As mentioned above, you can just expand it with eq and not with something like:
(define_expand "vcmpneb"
[(set (match_operand:V16QI 3 "altivec_register_operand" "=v")
(eq:V16QI (match_operand:V16QI 1 "altivec_register_operand" "v")
(match_operand:V16QI 2 "altivec_register_operand" "v")))
(set (match_operand:V16QI 0 "altivec_register_operand" "=v")
(not:V16QI (match_dup 3))]
"TARGET_ALTIVEC"
{
operands[3] = gen_reg_rtx (V16QImode);
});
And move these expands to altivec.md since this is not vsx specific.

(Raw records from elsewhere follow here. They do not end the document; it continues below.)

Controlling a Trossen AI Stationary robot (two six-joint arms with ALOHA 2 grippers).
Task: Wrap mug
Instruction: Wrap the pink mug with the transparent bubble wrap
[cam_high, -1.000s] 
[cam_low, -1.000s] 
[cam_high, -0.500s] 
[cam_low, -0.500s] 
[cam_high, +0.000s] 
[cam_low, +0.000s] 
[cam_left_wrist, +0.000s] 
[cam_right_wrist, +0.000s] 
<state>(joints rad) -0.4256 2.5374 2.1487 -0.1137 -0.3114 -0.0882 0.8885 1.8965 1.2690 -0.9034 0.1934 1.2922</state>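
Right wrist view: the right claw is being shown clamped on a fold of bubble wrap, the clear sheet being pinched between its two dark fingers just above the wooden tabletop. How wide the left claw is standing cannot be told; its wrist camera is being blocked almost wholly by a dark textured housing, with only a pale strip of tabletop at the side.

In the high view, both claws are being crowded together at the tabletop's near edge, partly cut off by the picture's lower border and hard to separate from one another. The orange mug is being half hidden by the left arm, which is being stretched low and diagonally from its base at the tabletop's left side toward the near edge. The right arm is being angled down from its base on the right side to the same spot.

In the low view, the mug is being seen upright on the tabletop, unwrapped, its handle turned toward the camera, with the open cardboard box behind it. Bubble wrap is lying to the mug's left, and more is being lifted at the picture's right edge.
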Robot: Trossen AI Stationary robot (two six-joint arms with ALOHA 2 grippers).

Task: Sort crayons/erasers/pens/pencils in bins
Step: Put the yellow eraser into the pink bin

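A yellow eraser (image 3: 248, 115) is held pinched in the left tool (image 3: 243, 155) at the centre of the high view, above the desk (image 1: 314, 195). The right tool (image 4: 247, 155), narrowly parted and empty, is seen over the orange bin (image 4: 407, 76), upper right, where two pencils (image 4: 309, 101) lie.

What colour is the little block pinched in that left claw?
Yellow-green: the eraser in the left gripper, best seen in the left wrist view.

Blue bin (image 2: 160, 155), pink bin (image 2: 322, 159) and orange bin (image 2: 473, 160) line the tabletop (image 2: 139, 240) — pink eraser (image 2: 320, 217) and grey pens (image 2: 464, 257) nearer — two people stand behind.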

> +;; Expand for builtin vcmpneh
> +(define_expand "vcmpneh"
> + [(set (match_operand:V8HI 0 "altivec_register_operand" "=v")
> + (not:V8HI
> + (eq:V8HI (match_operand:V8HI 1 "altivec_register_operand" "v")
> + (match_operand:V8HI 2 "altivec_register_operand" "v"))))]
> + ""
> + {
> + if (TARGET_P9_VECTOR)
> + emit_insn (gen_vcmpneh_p9 (operands[0], operands[1], operands[2]));
> + else
> + emit_insn (gen_altivec_vcmpequh_p (operands[0], operands[1],
> + operands[2]));
> + DONE;
> + })
> +
Ditto,
> +;; Expand for builtin vcmpnew
> +(define_expand "vcmpnew"
> + [(set (match_operand:V4SI 0 "altivec_register_operand" "=v")
> + (not:V4SI
> + (eq:V4SI (match_operand:V4SI 1 "altivec_register_operand" "v")
> + (match_operand:V4SI 2 "altivec_register_operand" "v"))))]
> + ""
> + {
> + if (TARGET_P9_VECTOR)
> + emit_insn (gen_vcmpnew_p9 (operands[0], operands[1], operands[2]));
> + else
> + emit_insn (gen_altivec_vcmpequw_p (operands[0], operands[1],
> + operands[2]));
> + DONE;
> + })
Ditto, they can be merged with some mode iterators further.
> +
> ;; Vector Compare Not Equal Byte (specified/not+eq:)
> -(define_insn "vcmpneb"
> +(define_insn "vcmpneb_p9"
> [(set (match_operand:V16QI 0 "altivec_register_operand" "=v")
> (not:V16QI
> (eq:V16QI (match_operand:V16QI 1 "altivec_register_operand" "v")
> @@ -5703,7 +5751,7 @@
> [(set_attr "type" "vecsimple")])
>
> ;; Vector Compare Not Equal Half Word (specified/not+eq:)
> -(define_insn "vcmpneh"
> +(define_insn "vcmpneh_p9"
> [(set (match_operand:V8HI 0 "altivec_register_operand" "=v")
> (not:V8HI
> (eq:V8HI (match_operand:V8HI 1 "altivec_register_operand" "v")
> @@ -5723,7 +5771,7 @@
> [(set_attr "type" "vecsimple")])
>
> ;; Vector Compare Not Equal Word (specified/not+eq:)
> -(define_insn "vcmpnew"
> +(define_insn "vcmpnew_p9"
> [(set (match_operand:V4SI 0 "altivec_register_operand" "=v")
> (not:V4SI
> (eq:V4SI (match_operand:V4SI 1 "altivec_register_operand" "v")
These are not needed with the above changes.
BR,
Kewen